Unleash the Power of Local Representations for Few-Shot Classification
Shi Tang, Guiming Luo, Xinchen Ye, Zhiyi Xia
TL;DR
This work tackles the challenge of generalizing to novel classes in few-shot classification by leveraging local representations. It introduces FCAM, combining Feature Calibration with soft-label supervision and UniCon KL-Divergence, and an Adaptive Metric based on entropy-regularized optimal transport with a Modulate Module to adapt to different local feature-set compositions. The method achieves state-of-the-art results on miniImageNet, tieredImageNet, and CUB, including cross-domain and fine-grained scenarios, demonstrating the effectiveness of soft-label pretraining and adaptive, transport-based matching for few-shot generalization. The approach offers practical gains in robustness and transferability, while also highlighting a trade-off with computational cost tied to the number of patches used.
Abstract
Generalizing to novel classes unseen during training is a key challenge of few-shot classification. Recent metric-based methods try to address this by local representations.
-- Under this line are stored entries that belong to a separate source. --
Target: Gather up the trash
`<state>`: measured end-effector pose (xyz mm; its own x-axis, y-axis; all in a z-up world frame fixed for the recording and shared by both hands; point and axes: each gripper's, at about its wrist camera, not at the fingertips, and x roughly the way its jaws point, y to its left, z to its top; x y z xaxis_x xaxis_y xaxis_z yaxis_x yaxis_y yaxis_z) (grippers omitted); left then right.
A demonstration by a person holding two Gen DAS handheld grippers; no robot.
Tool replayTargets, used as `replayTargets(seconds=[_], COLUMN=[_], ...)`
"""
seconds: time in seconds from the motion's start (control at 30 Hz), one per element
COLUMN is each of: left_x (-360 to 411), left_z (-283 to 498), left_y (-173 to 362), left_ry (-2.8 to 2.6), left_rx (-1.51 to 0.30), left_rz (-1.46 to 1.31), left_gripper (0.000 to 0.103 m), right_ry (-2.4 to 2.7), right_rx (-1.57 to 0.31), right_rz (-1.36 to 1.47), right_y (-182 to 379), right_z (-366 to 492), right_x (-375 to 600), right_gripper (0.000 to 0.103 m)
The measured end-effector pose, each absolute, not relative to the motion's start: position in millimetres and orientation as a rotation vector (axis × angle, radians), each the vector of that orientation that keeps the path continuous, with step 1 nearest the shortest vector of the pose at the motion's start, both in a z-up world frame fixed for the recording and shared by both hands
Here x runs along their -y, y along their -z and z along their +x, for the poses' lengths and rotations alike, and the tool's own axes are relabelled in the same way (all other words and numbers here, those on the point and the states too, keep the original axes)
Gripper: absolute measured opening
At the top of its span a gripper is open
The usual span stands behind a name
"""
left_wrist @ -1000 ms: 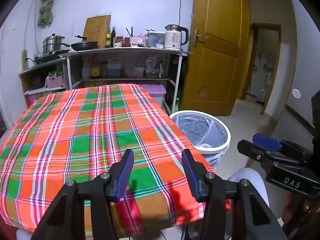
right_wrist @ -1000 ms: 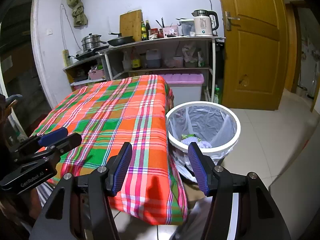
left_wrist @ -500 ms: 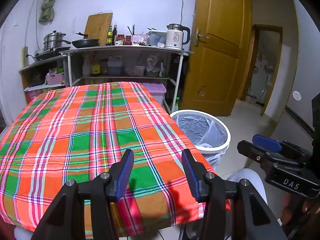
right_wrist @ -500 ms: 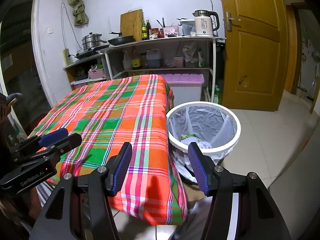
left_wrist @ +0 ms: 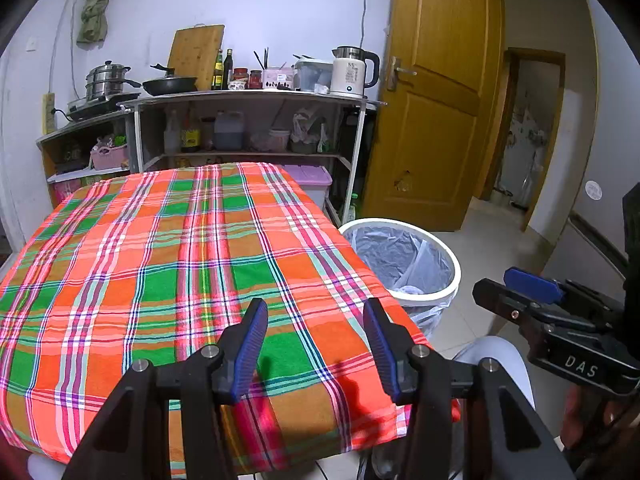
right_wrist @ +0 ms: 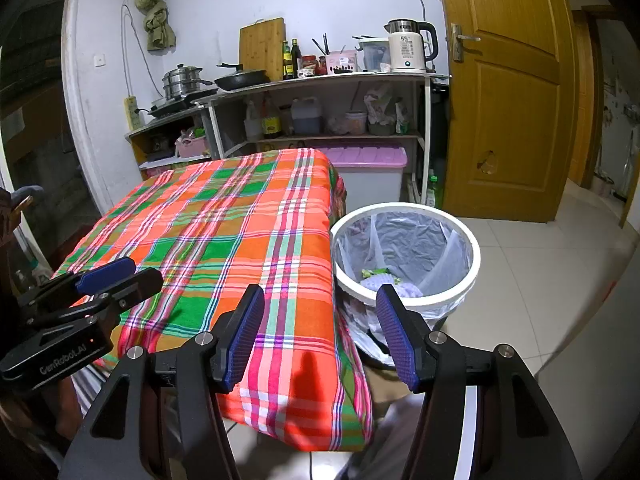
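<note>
From my left wrist camera, the left gripper tilts down over the near edge of the plaid tablecloth, jaws spread wide with nothing between them. The right gripper shows at the right edge, angled toward the white bin on the floor beside the table.

From my right wrist camera, the right gripper also slopes downward, wide and empty, over the table's corner. Trash lies inside the lined bin. The left gripper pokes in from the left.
</note>
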<state>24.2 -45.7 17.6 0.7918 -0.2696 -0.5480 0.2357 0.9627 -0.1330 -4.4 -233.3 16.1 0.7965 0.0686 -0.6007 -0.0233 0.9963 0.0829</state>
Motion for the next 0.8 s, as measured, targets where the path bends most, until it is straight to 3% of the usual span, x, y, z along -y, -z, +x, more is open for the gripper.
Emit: replayTargets(seconds=[0.8], left_x=[47.5], left_z=[25.2], left_y=[-13.3], left_ry=[0.274], left_rx=[-0.609], left_rz=[-0.056], left_gripper=[0.049], right_ry=[-0.049], right_rx=[-0.661], right_rz=[0.075], right_y=[-10.7], right_z=[-2.2], right_x=[235.5], right_gripper=[0.059])
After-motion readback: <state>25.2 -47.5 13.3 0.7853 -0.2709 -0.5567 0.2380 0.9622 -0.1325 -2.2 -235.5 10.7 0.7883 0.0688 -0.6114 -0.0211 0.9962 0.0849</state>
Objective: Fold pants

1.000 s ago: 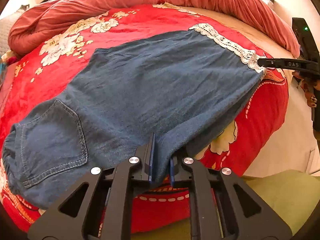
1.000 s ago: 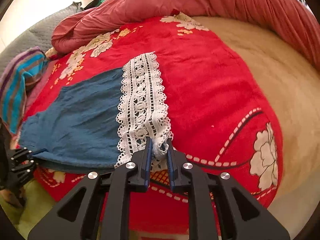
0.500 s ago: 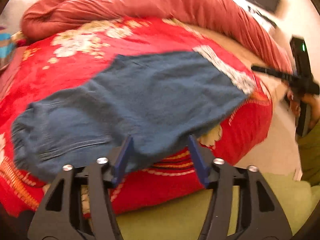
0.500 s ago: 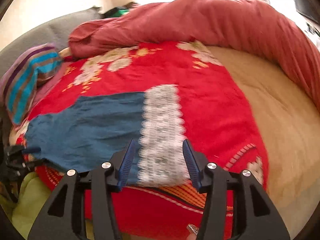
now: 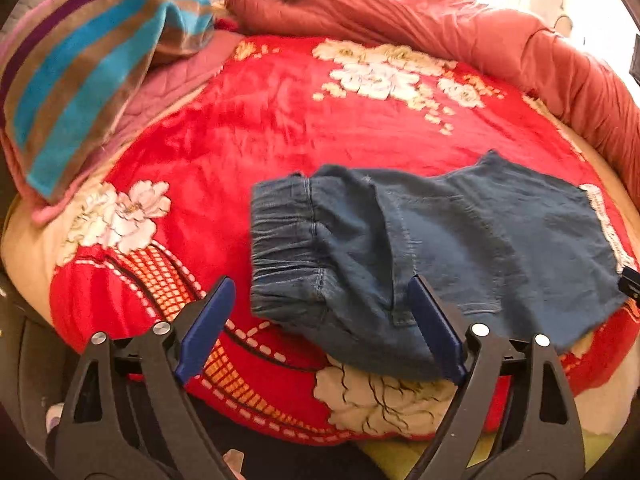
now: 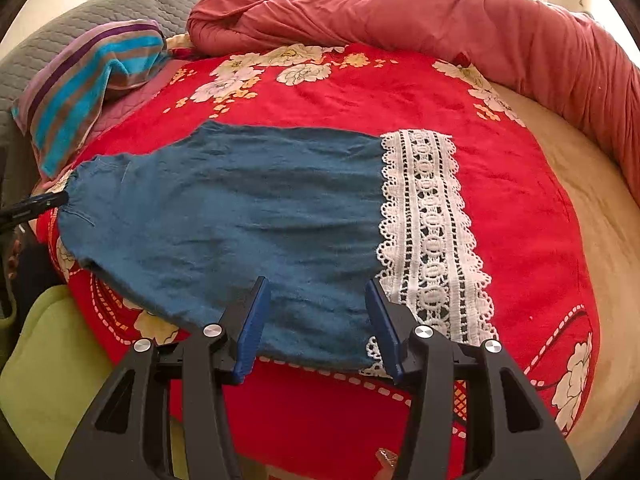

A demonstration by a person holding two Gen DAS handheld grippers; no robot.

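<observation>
Blue denim pants [image 6: 240,220] with a white lace hem [image 6: 428,232] lie flat on the red flowered blanket [image 6: 360,88], near the bed's front edge. In the left wrist view the elastic waistband [image 5: 280,240] is on the left and the lace hem [image 5: 600,220] at the far right. My left gripper [image 5: 320,300] hovers over the waistband corner; its jaws are opening and nothing is pinched. My right gripper [image 6: 316,300] stands open over the near edge of the leg, just left of the lace, and is not gripping the cloth. The left gripper's tip [image 6: 36,204] shows beside the waistband.
A striped blanket [image 5: 80,80] is piled at the back left, also seen as the striped blanket [image 6: 88,80]. A rolled pink-red duvet [image 6: 440,12] runs along the back and right. Beige sheet [image 6: 580,200] shows at right, and green cloth [image 6: 48,360] lies below the bed's edge.
Both grippers let go of the pants' near edge and opened. The left one swung left to the waistband end. The right one shifted left from the lace hem onto the denim.
</observation>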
However, they are unable to take full advantage of them due to (i) improper supervision for pretraining the feature extractor, and (ii) lack of adaptability in the metric for handling various possible compositions of local feature sets. In this work, we unleash the power of local representations in improving novel-class generalization. For the feature extractor, we design a novel pretraining paradigm that learns randomly cropped patches by soft labels. It utilizes the class-level diversity of patches while diminishing the impact of their semantic misalignments to hard labels. To align network output with soft labels, we also propose a UniCon KL-Divergence that emphasizes the equal contribution of each base class in describing "non-base" patches. For the metric, we formulate measuring local feature sets as an entropy-regularized optimal transport problem to introduce the ability to handle sets consisting of homogeneous elements. Furthermore, we design a Modulate Module to endow the metric with the necessary adaptability. Our method achieves new state-of-the-art performance on three popular benchmarks. Moreover, it exceeds state-of-the-art transductive and cross-modal methods in the fine-grained scenario.